The point is that agriculture, like modern human behaviour, was not a one time great invention, but the product of social and environmental circumstances to which human groups with the same cognitive potential responded in parallel ways. The question in both cases is: what were the common denominators of those circumstances?
That’s from a post over at The Archaeobotanist which starts by talking about “modern human behaviour” rather than agriculture, but sees parallel processes at play in the origin of both. So, in the same way that “the cognitive architecture for modern behaviour was around but the innovations that we regard as ‘modern’ emerged when social and environmental circumstances demanded,” and this happened in different places at different times, so likewise the “cognitive architecture” for agriculture was widespread and there were therefore many “centres in which societies converged on agriculture,” with the concomitant “behavioural changes towards manipulation of the environment in favour of the reproduction of a few food species,” triggered by particular “social and environmental circumstances.”

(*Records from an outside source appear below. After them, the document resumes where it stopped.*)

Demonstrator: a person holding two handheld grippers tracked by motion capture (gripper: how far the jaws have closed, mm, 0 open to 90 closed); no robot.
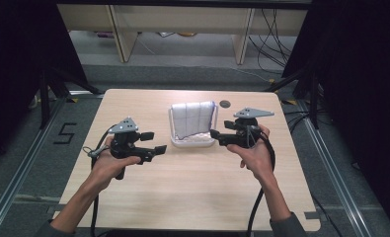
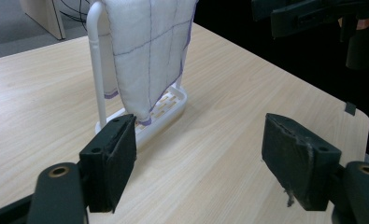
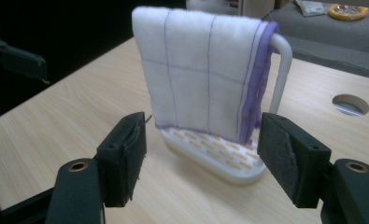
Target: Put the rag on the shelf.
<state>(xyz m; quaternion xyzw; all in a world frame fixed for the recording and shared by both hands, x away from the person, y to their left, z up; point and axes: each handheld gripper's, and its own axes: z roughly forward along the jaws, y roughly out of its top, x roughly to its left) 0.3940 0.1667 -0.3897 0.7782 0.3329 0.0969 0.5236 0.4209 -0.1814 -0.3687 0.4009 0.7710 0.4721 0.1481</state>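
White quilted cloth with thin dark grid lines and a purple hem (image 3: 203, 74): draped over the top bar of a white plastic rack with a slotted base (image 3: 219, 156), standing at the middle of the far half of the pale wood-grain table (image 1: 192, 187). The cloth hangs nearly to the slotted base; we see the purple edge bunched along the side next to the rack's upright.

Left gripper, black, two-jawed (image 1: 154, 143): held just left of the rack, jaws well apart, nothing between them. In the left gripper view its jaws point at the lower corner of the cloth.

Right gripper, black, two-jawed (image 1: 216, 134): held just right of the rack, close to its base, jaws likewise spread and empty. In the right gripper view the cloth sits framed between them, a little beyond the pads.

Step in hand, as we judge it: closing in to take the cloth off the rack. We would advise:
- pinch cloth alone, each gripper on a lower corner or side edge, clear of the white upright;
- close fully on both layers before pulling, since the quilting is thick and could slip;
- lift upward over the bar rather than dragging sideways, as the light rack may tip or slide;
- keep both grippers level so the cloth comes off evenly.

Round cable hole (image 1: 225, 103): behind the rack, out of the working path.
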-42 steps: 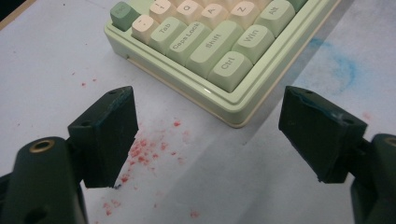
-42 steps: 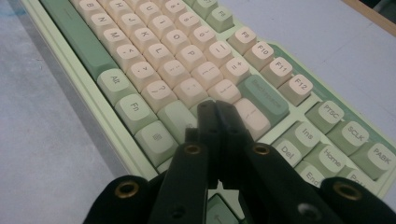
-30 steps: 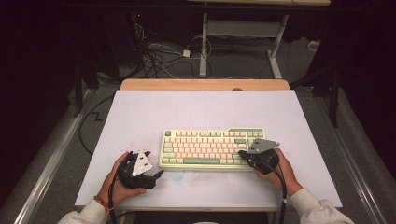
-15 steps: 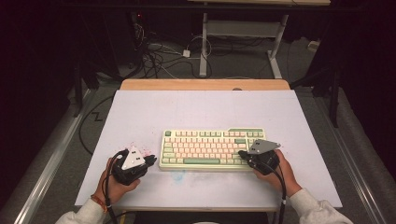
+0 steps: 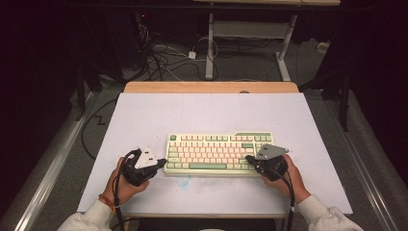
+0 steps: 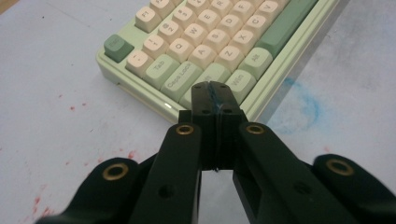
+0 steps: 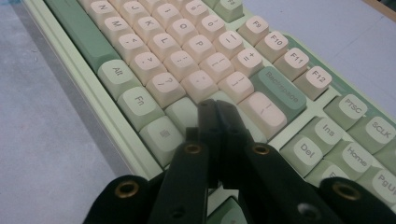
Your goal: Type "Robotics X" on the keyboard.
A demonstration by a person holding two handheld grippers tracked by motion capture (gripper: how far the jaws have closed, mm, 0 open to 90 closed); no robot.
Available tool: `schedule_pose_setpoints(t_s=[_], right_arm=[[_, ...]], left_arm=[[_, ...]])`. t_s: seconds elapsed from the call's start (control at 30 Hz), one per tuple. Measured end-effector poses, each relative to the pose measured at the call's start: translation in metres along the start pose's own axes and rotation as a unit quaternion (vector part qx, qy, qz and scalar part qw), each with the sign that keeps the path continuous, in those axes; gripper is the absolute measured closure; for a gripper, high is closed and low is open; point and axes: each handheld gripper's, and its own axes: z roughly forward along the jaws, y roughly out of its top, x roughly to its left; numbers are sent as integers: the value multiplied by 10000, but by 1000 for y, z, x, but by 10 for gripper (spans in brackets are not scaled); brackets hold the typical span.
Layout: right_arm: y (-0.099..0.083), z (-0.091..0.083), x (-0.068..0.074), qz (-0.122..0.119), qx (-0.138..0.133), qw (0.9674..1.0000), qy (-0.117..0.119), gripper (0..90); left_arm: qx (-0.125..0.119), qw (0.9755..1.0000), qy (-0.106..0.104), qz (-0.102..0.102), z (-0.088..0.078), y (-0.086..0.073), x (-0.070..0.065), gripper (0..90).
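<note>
The keyboard [image 5: 219,153] is cased in smooth pale-green plastic, with matt cream and green plastic keycaps. Around it, the bench [image 5: 159,115] is covered by a matt white sheet, stained red and blue beside the keyboard. Beyond the keyboard, a bare wood edge [image 5: 211,87] is seen.

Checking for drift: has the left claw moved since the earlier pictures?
Yes. The left claw, jaws just closed, moved toward the keyboard's left end.

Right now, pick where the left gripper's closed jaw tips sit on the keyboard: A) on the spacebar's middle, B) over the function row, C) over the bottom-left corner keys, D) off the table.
C: the left gripper points at the keyboard beside Caps Lock and Win.
</note>
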Motion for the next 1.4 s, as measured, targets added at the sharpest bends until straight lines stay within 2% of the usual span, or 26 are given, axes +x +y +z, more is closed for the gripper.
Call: schedule_pose_setpoints(t_s=[0.33, 0.77, 1.1, 1.4], right_arm=[[0, 0, 1, -15, -6, 10000, -24, 900], [0, 0, 2, -19, 18, 10000, -76, 900], [0, 0, 2, -19, 10, 10000, -70, 900], [0, 0, 2, -32, 7, 10000, -66, 900]], left_arm=[[48, 10000, -34, 65, 13, 14, -1, 874], [54, 9996, -118, 263, 25, 33, -2, 874], [139, 9985, -290, 447, 42, 47, -7, 874], [237, 9975, -410, 529, 55, 53, -11, 874]])
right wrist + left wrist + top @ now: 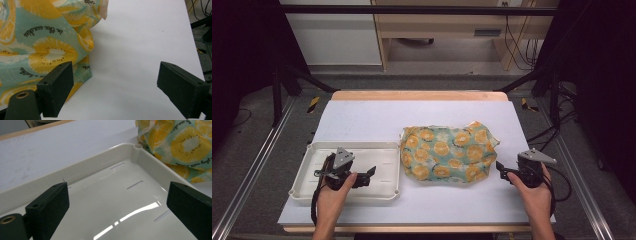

Fair enough, but how is this new? There’s a comment on the post in which Paul Gepts makes this very point
…I am somewhat surprised that the issue of parallel inventions of agriculture is still an issue. The concept of centers of origin/domestication has been around for a century, thanks to Vavilov, Harlan, et al. … I must be missing something here, because for some time agriculture has been considered an example of multiple, independent inventions.
I’m looking forward to following this heavyweight exchange.
I don’t see where Dorian suggests that the shift in domestication thinking is “new”. The news is about the Indian lithic technology.
Ok, fair enough, probably just me mis-reading the following phrases.
“There has long been an orthodoxy that agriculture was a great and rare invention…”
“But the evidence of archaeobotany…”
I think you mix up independent origin of agriculture with independent (centers of) domestication. Agriculture could have spread out of a few places, leading to domestication in many more places. I think the idea of many areas of crop domestication is old and solid, but I don’t know that about the origin of agriculture.
Yes, that’s obviously it, on more careful reading.
All of this is new if you’re old enough, and old if you’re young enough :-)
Agricultural origins and domestications bear some relation to each other, of course.
We know very little about whether, how and why different plant species spread together as Neolithic innovation “packages”. Archaeobotanists and geneticists now look at each crop separately (although archaeologists less so). Once that work has progressed sufficiently, we would need to put the individual crop stories back again, to look at packaging and unpackaging.
Diffusion of technology and seeds by the culture bearers from Kharsag, Southern Lebanon.